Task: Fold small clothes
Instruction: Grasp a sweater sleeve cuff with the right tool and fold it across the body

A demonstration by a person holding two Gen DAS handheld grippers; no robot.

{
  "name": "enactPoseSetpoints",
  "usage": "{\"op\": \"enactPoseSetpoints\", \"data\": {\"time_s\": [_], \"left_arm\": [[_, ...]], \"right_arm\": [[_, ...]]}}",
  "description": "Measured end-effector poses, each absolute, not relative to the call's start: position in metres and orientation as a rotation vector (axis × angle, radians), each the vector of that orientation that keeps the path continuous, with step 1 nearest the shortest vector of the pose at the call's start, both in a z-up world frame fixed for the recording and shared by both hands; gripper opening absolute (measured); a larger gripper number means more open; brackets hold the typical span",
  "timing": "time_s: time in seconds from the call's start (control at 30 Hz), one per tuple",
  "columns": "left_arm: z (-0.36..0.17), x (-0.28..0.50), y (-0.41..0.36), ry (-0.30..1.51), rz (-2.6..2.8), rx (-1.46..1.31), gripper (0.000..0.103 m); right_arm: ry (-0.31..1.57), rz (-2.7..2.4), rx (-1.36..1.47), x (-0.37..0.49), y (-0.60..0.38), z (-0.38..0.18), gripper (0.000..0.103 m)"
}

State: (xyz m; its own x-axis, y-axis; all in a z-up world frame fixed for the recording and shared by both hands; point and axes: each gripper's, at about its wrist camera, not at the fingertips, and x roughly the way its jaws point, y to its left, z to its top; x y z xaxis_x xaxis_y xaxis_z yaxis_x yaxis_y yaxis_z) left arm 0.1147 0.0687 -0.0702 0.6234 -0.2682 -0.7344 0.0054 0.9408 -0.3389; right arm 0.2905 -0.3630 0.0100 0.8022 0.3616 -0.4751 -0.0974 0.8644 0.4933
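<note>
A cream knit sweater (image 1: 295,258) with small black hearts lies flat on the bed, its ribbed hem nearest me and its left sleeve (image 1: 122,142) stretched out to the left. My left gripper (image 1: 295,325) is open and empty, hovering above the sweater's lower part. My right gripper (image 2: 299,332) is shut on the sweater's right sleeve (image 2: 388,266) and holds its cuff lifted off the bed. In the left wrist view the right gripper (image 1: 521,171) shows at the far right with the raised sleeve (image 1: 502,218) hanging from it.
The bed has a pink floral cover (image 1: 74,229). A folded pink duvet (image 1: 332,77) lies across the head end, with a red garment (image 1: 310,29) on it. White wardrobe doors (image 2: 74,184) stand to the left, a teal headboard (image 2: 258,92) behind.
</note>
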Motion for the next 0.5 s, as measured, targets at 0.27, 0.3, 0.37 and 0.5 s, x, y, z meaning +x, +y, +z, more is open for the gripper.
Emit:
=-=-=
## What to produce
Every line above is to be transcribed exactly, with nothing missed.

## Output
Task: Fold small clothes
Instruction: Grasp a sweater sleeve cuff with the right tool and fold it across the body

A demonstration by a person holding two Gen DAS handheld grippers; no robot.

{
  "name": "enactPoseSetpoints",
  "usage": "{\"op\": \"enactPoseSetpoints\", \"data\": {\"time_s\": [_], \"left_arm\": [[_, ...]], \"right_arm\": [[_, ...]]}}",
  "description": "Measured end-effector poses, each absolute, not relative to the call's start: position in metres and orientation as a rotation vector (axis × angle, radians), each the vector of that orientation that keeps the path continuous, with step 1 nearest the shortest vector of the pose at the call's start, both in a z-up world frame fixed for the recording and shared by both hands; gripper opening absolute (measured); a larger gripper number means more open; brackets hold the typical span",
  "timing": "time_s: time in seconds from the call's start (control at 30 Hz), one per tuple",
  "columns": "left_arm: z (-0.36..0.17), x (-0.28..0.50), y (-0.41..0.36), ry (-0.30..1.51), rz (-2.6..2.8), rx (-1.46..1.31), gripper (0.000..0.103 m); right_arm: ry (-0.31..1.57), rz (-2.7..2.4), rx (-1.36..1.47), x (-0.37..0.49), y (-0.60..0.38), z (-0.38..0.18), gripper (0.000..0.103 m)"
}

State: (xyz m; its own x-axis, y-axis; all in a z-up world frame fixed for the recording and shared by both hands; point and axes: each gripper's, at about its wrist camera, not at the fingertips, and x roughly the way its jaws point, y to its left, z to its top; x y z xaxis_x xaxis_y xaxis_z yaxis_x yaxis_y yaxis_z) left arm 0.1147 0.0687 -0.0702 0.6234 -0.2682 -0.7344 0.0054 0.9408 -0.3389; right arm 0.2905 -0.3630 0.0100 0.8022 0.3616 -0.4751 -0.0974 0.8644 0.4933
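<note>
A cream knit sweater (image 1: 295,258) with small black hearts lies flat on the bed, its ribbed hem nearest me and its left sleeve (image 1: 122,142) stretched out to the left. My left gripper (image 1: 295,325) is open and empty, hovering above the sweater's lower part. My right gripper (image 2: 299,332) is shut on the sweater's right sleeve (image 2: 388,266) and holds its cuff lifted off the bed. In the left wrist view the right gripper (image 1: 521,171) shows at the far right with the raised sleeve (image 1: 502,218) hanging from it.
The bed has a pink floral cover (image 1: 74,229). A folded pink duvet (image 1: 332,77) lies across the head end, with a red garment (image 1: 310,29) on it. White wardrobe doors (image 2: 74,184) stand to the left, a teal headboard (image 2: 258,92) behind.
</note>
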Motion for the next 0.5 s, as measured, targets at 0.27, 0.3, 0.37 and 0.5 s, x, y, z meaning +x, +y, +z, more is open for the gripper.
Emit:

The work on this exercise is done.